The opera is set to make its world premiere on Friday, Jan. 5, 2018, followed by a second performance on Jan. 6. The work will honor the 200th Anniversary of the birth of Emily Brontë in 2018. The work is a collaboration with mezzo-soprano Jessica Bowers, pianist Marilyn Nonken, actor Robert Ian Mackenzie, and visual artist Toshihiro Sakuma., whose “Healing” exhibition will be on view. Each of the performances will also include a pre-performance reading of the seven poems by the actor Robert Ian Mackenzie.
Composer Naito, whose work has been featured all over the world noted, noted, “I wanted to express Emily Brontë herself in this work, using her poetry as the text. Because of the extraordinarily powerful inner voice that resonates in her poetry and the root of her creativity coming from deep within her spirit, I felt it would make a perfect libretto. I have felt a deep connection with her poetry for decades, and knowing that the year 2018 is the bicentennial of her birth, the idea of this composition seemed a natural way to celebrate her, and hopefully expand the audience and venue for new music.” (Francisco Salazar)
And more Emily Brontë-related music as NPR has chosen 'The 100 Best Songs Of 2017' and among them is
15. Estonian Philharmonic Chamber Choir
"Fall Leaves Fall"The tightly-wound emotions and windswept moors of Emily Brontë's poetry shimmer and soar in brilliant writing for chorus and string orchestra by Tõnu Kõrvitz, one of Estonia's rising composers. "Fall Leaves Fall," with its nocturnal themes, begs for long nights and short, dreary days. Like Van Gogh's "Starry Night," the music swirls in bold, dark strokes for the strings (especially cellos), which entwine with female voices, radiant as moonlight, from the Grammy-winning Estonian Philharmonic Chamber Choir. (Tom Huizenga)
According to KCRW, Wuthering Heights is one of several books 'to restore your faith in the human spirit'.
Wuthering Heights by Emily Brontë (Any Edition)
I stayed away from this classic for years until I read about it in Bataille’s Literature and Evil. Evil? Yes, absolutely. The poetic and dark Brontë has written one of the scariest books about passion in literature. (Michael Silverblatt)
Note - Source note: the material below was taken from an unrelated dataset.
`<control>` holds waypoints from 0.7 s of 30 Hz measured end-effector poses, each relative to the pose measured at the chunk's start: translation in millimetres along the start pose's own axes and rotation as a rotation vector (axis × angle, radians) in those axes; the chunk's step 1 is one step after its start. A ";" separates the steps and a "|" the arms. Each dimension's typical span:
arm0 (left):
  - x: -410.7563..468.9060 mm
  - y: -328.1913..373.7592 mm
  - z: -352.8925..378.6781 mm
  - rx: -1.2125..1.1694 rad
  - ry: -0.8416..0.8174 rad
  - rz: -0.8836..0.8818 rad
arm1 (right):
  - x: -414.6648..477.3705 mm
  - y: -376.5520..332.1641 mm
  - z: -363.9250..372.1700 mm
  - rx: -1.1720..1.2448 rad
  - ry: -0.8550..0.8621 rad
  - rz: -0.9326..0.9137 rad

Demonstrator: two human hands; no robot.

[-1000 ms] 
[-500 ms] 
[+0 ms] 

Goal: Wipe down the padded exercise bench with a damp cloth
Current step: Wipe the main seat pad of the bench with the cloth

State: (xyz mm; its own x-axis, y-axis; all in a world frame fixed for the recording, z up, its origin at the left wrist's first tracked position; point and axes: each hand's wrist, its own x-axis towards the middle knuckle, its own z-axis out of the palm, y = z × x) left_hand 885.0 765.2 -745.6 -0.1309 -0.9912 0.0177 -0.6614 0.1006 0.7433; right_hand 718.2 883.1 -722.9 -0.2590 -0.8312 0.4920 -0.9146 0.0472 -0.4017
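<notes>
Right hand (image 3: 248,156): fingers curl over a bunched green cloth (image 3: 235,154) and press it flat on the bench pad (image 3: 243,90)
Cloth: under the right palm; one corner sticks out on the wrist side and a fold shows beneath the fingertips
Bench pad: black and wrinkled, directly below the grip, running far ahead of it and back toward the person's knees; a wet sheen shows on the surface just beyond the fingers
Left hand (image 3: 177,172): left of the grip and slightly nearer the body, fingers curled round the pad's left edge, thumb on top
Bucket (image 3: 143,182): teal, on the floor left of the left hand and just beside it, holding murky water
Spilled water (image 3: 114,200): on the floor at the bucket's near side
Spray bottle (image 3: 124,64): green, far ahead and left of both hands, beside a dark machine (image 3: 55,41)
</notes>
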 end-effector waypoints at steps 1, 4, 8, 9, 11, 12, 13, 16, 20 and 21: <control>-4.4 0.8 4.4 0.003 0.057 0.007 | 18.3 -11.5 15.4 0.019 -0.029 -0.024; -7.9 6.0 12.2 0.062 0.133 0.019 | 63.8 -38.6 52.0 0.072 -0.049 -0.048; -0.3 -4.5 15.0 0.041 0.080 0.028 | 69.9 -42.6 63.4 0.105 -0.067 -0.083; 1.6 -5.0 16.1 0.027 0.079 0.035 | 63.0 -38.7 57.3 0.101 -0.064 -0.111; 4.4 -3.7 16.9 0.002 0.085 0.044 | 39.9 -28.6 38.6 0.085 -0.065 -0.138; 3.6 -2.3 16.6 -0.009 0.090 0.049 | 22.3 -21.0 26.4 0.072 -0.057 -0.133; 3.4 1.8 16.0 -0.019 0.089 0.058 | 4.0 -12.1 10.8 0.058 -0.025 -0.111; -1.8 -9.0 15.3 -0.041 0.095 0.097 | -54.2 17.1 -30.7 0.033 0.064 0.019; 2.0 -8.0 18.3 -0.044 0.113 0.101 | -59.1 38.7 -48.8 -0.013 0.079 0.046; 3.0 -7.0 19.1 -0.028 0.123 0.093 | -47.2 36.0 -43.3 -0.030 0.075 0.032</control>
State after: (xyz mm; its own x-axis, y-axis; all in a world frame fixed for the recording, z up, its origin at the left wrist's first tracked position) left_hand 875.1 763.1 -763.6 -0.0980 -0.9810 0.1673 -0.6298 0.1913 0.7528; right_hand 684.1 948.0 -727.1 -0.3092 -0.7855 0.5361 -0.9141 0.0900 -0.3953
And another list, this one compiled by Bustle, of '13 Unexpectedly Creepy Books That Will Keep You Up All Night Long', which includes
'Jane Eyre' by Charlotte Brontë
Charlotte Brontë's famous novel is known for being an early feminist milestone, or for being an emblem of British colonialist thinking, but it's not usually remembered as creepy. But boy is it creepy. Most of the novel is a haunted house tale, as Jane wonders who could be walking the dim halls of Thornfield in the dead of night. (Charlotte Ahlin)
Los Angeles Review of Books interviews Sarah Mesle and Sarah Blackwood, creators of Avidly, who are about to launch a new book imprint, Avidly Reads.
So then why a book series? Partly, some more time opened up for us, and we wanted to fill it by giving some of our writers a chance to explore something bigger than just a single song or movie or even TV show. Our tagline for the Avidly Reads series is: “a series of short books about how culture makes us feel,” and each book will get after not just a particular event, but rather what we’re calling a cultural phenomenon. (So like: not Jane Eyre, but rather, “Girl Books” or “Madwomen,” or even “Empire Waists.”) (Evan Kindley)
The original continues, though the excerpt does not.